Wine is an interesting case study as it cuts across so many departments and can have multiple benefits: creates brand recognition outside of news, drives engagement, creates a different relationship with the consumer, and can have split revenue sources from advertising, sponsorship, commerce, events, and subscriptions.  

Dagens Næringsliv is one of many financial media titles creating a wine product.
Dagens Næringsliv is one of many financial media titles creating a wine product.

One thing to note is that from all the people I spoke to, there appears to be a strong link between financial titles and wine. This is likely because the audience of financial titles tends to be more affluent, where it seems there is more propensity for interest and spending on high-value products such as wine.

Learning No. 1: Capitalise on the content and the brand 

If you as a media brand have invested in high-end journalism around wine, looking beyond a regular column through a product lens on wine as a whole can be hugely beneficial.

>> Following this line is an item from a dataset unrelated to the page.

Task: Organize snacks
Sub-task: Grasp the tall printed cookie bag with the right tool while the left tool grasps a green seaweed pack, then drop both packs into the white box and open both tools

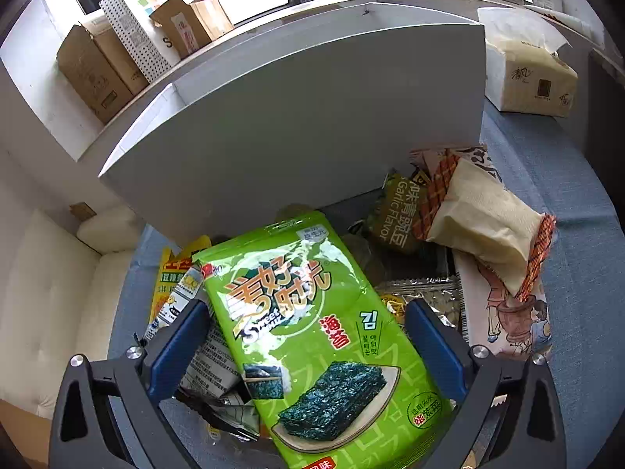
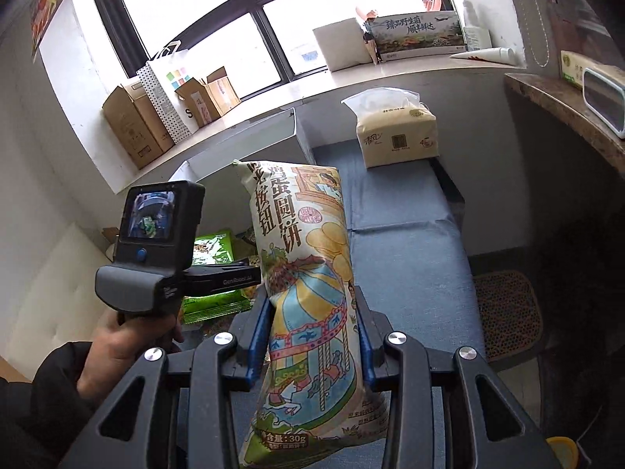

There are a multitude of ways to capitalise on the brand through products and events, as well as solve user problems (perhaps “desires” is a better frame here!), getting readers engaged with your products at multiple levels. Dagens Næringsliv’s bar scanner is an incredible example of this.

Learning No. 2: Do the maths on wine sales and affiliate deals 

A wine “club” can be a straight offer selling wine to readers, likey with some information about each wine and how it pairs with food (at a minimum). 

This can be done in-house, which saves costs on outsourcing, but most media organisations are not set up to do fulfilment. If your country is not a wine producer, take note of import duties and logistics that may make it too expensive or too difficult. 

One way to get around this is to work with a partner that has already solved this for you. This is simplest, but as one expert pointed out margins on affiliate deals can be extremely slim at 2%-10%, so the opportunity cost on the effort and space may not pay off. 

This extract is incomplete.